President Trump’s 2018 budget request canceled NASA’s funding for the Asteroid Redirect Mission, the foundation of Obama’s vision for sending astronauts to an asteroid. Besides formally redirecting NASA back to the moon, Trump’s budget request for fiscal year 2019 released this week makes other controversial cuts to NASA programs across the board, including the International Space Station, the Wide Field Infrared Survey Telescope (WFIRST), and the Office of Education. Although the topline is a sizeable $800 million increase from last year’s request, the Office of Management and Budget’s plan to freeze funding levels for the following five years is effectively a cut in real terms for NASA funding during the president’s tenure.

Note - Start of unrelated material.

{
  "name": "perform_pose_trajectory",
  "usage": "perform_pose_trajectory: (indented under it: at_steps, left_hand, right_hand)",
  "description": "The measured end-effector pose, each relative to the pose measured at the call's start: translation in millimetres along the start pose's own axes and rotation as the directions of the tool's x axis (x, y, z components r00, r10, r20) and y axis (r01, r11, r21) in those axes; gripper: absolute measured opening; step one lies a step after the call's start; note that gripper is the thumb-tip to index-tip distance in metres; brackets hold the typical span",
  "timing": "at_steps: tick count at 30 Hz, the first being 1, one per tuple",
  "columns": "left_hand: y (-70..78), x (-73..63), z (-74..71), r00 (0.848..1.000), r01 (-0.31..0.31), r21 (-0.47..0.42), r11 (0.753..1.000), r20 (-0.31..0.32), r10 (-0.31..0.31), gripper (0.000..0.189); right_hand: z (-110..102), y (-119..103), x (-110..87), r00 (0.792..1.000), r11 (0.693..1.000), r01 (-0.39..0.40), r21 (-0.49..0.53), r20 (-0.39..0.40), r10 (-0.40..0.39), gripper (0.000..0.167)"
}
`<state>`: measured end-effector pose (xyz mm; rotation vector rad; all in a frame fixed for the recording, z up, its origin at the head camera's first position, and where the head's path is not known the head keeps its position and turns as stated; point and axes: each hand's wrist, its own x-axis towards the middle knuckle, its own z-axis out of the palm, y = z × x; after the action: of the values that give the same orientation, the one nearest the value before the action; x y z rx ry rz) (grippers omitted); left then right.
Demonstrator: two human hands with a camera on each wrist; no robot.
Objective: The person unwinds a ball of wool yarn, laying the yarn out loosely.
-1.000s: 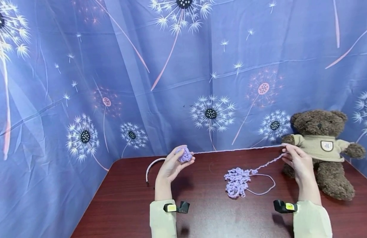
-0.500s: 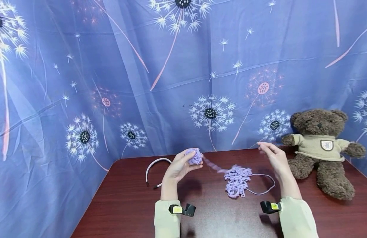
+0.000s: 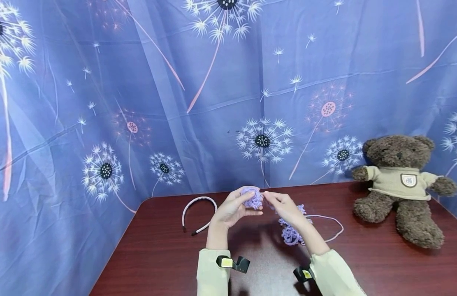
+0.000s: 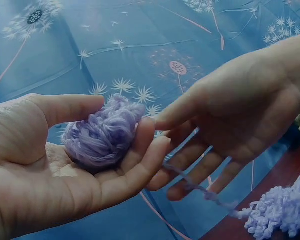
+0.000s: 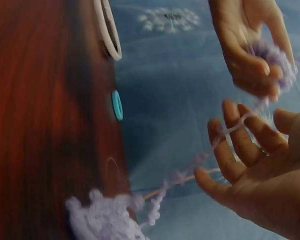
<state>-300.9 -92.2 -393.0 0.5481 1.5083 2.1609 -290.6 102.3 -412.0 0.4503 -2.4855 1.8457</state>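
Note:
My left hand point(image 3: 228, 211) cups a small lilac ball of yarn point(image 4: 102, 137), its thumb over the top and fingers curled underneath. Close against those fingertips is my right hand point(image 3: 289, 211). In the right wrist view its fingers point(image 5: 245, 145) are loosely spread, with the thumb apart from them. A crinkled yarn strand point(image 5: 177, 179) passes over these fingers, from the ball down to a tangled pile of the same yarn point(image 3: 291, 235). My right forearm partly hides the pile in the head view.
A white headband point(image 3: 185, 211) lies on the dark red table point(image 3: 150, 255), left of my hands. A brown teddy bear point(image 3: 398, 181) in a beige sweater sits at the right. The right wrist view shows a turquoise ring point(image 5: 117, 105) near the table edge. A dandelion-print curtain point(image 3: 221, 135) hangs behind.
My right hand has let go of the stretched strand and swung left to the ball. The left hand has shifted slightly right with the ball, uncovering the headband.

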Motion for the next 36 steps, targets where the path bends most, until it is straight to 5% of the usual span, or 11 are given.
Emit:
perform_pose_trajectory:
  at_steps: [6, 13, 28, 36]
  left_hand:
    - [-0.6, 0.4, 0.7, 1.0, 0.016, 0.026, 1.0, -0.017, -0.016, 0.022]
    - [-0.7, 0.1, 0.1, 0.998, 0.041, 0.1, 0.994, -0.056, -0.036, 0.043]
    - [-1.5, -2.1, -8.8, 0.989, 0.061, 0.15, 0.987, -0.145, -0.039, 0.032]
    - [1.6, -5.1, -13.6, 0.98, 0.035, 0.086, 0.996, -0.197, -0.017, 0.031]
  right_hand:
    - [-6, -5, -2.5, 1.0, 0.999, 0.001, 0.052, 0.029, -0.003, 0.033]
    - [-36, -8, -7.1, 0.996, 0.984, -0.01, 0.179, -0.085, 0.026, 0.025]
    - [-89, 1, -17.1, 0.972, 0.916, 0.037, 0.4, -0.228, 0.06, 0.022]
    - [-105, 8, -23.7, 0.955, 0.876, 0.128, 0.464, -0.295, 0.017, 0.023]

When the president signed Space Policy Directive 1, he didn’t include a deadline for landing on the moon, like President Kennedy, or even a broad window like President George H.W. Bush or President Obama. But regardless of the timeline, history indicates that giant leaps in space science and exploration are made successful by big increases in the NASA budget. Presidents who failed to support their major plans in space policy with corresponding increases in the budget saw their programming canceled before seeing the fruit of its labor.
Thomas G. Roberts is a space policy researcher at the Center for Strategic and International Studies’ Aerospace Security Project, and host of Moonstruck, a podcast about humans in space.